#### Work item
All of the data that appears below is to be given again precisely as written.

= Beginning of Section =

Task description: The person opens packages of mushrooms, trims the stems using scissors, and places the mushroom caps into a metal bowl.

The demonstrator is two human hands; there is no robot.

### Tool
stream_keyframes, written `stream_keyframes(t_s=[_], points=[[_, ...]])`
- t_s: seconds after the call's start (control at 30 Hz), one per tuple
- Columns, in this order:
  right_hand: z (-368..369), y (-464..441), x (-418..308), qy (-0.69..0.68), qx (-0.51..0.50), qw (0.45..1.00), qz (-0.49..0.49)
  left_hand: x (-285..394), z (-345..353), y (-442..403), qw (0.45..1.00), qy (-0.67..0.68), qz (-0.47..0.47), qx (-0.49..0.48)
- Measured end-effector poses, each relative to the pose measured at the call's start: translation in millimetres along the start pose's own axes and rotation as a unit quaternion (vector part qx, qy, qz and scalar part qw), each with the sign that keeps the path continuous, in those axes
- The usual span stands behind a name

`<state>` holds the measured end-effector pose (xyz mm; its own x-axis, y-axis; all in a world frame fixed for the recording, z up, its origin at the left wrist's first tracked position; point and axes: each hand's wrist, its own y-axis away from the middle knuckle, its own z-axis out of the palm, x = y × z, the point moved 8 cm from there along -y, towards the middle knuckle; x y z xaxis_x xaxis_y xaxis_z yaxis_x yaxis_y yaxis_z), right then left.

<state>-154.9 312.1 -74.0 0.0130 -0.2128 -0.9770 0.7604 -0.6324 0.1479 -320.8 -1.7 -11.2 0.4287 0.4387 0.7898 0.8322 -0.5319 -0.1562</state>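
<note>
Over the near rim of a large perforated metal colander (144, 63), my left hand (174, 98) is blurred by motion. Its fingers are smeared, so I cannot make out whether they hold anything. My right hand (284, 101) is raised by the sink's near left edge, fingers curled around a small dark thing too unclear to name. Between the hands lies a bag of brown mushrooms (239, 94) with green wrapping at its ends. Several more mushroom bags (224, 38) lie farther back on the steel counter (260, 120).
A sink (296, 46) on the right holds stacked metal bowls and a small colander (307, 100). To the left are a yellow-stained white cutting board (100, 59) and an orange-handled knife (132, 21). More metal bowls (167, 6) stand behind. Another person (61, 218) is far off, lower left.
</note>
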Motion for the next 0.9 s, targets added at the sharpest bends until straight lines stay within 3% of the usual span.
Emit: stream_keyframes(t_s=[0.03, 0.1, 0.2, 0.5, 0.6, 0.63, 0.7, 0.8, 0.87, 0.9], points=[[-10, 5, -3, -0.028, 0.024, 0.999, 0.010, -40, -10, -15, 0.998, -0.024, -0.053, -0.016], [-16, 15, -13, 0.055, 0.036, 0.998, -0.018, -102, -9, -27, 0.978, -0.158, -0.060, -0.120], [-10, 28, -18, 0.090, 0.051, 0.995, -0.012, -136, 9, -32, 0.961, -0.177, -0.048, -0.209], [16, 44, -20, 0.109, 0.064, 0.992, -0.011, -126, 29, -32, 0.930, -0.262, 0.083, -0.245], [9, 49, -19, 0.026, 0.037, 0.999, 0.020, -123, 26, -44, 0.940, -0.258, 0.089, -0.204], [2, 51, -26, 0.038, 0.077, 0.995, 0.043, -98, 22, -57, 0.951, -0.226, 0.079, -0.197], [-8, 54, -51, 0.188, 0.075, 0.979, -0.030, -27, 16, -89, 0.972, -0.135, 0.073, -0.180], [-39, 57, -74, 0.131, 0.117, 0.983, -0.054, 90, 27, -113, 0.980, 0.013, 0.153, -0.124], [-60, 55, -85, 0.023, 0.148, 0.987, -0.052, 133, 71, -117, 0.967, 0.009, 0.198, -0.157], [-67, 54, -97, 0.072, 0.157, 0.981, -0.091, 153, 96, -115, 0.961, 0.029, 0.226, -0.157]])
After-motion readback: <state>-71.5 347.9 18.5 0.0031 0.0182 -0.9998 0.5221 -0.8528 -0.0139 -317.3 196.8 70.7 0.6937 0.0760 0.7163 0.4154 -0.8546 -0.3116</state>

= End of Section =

#### Solution for this exercise
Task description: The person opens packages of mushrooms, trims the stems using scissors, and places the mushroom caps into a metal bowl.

The demonstrator is two human hands; there is no robot.

### Tool
stream_keyframes, written `stream_keyframes(t_s=[_], points=[[_, ...]])`
- t_s: seconds after the call's start (control at 30 Hz), one per tuple
- Columns, in this order:
  right_hand: z (-368..369), y (-464..441), x (-418..308), qy (-0.69..0.68), qx (-0.51..0.50), qw (0.45..1.00), qz (-0.49..0.49)
  left_hand: x (-285..394), z (-345..353), y (-442..403), qw (0.45..1.00), qy (-0.67..0.68), qz (-0.47..0.47), qx (-0.49..0.48)
- Measured end-effector poses, each relative to the pose measured at the call's start: translation in millimetres along the start pose's own axes and rotation as a unit quaternion (vector part qx, qy, qz and scalar part qw), each with the sign that keeps the path continuous, in those axes
- The usual span stands behind a name

`<state>` holds the measured end-effector pose (xyz mm; its own x-axis, y-axis; all in a world frame fixed for the recording, z up, its origin at the left wrist's first tracked position; point and axes: each hand's wrist, its own y-axis away from the middle knuckle, its own z-axis out of the palm, x = y × z, the point moved 8 cm from there along -y, towards the middle knuckle; x y z xaxis_x xaxis_y xaxis_z yaxis_x yaxis_y yaxis_z), right then left.

<state>-154.9 312.1 -74.0 0.0130 -0.2128 -0.9770 0.7604 -0.6324 0.1479 -320.8 -1.7 -11.2 0.4287 0.4387 0.7898 0.8322 -0.5319 -0.1562</state>
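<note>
Over the near rim of a large perforated metal colander (144, 63), my left hand (174, 98) is blurred by motion. Its fingers are smeared, so I cannot make out whether they hold anything. My right hand (284, 101) is raised by the sink's near left edge, fingers curled around a small dark thing too unclear to name. Between the hands lies a bag of brown mushrooms (239, 94) with green wrapping at its ends. Several more mushroom bags (224, 38) lie farther back on the steel counter (260, 120).
A sink (296, 46) on the right holds stacked metal bowls and a small colander (307, 100). To the left are a yellow-stained white cutting board (100, 59) and an orange-handled knife (132, 21). More metal bowls (167, 6) stand behind. Another person (61, 218) is far off, lower left.
</note>
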Motion for the next 0.9 s, targets added at the sharpest bends until straight lines stay within 3% of the usual span.
Emit: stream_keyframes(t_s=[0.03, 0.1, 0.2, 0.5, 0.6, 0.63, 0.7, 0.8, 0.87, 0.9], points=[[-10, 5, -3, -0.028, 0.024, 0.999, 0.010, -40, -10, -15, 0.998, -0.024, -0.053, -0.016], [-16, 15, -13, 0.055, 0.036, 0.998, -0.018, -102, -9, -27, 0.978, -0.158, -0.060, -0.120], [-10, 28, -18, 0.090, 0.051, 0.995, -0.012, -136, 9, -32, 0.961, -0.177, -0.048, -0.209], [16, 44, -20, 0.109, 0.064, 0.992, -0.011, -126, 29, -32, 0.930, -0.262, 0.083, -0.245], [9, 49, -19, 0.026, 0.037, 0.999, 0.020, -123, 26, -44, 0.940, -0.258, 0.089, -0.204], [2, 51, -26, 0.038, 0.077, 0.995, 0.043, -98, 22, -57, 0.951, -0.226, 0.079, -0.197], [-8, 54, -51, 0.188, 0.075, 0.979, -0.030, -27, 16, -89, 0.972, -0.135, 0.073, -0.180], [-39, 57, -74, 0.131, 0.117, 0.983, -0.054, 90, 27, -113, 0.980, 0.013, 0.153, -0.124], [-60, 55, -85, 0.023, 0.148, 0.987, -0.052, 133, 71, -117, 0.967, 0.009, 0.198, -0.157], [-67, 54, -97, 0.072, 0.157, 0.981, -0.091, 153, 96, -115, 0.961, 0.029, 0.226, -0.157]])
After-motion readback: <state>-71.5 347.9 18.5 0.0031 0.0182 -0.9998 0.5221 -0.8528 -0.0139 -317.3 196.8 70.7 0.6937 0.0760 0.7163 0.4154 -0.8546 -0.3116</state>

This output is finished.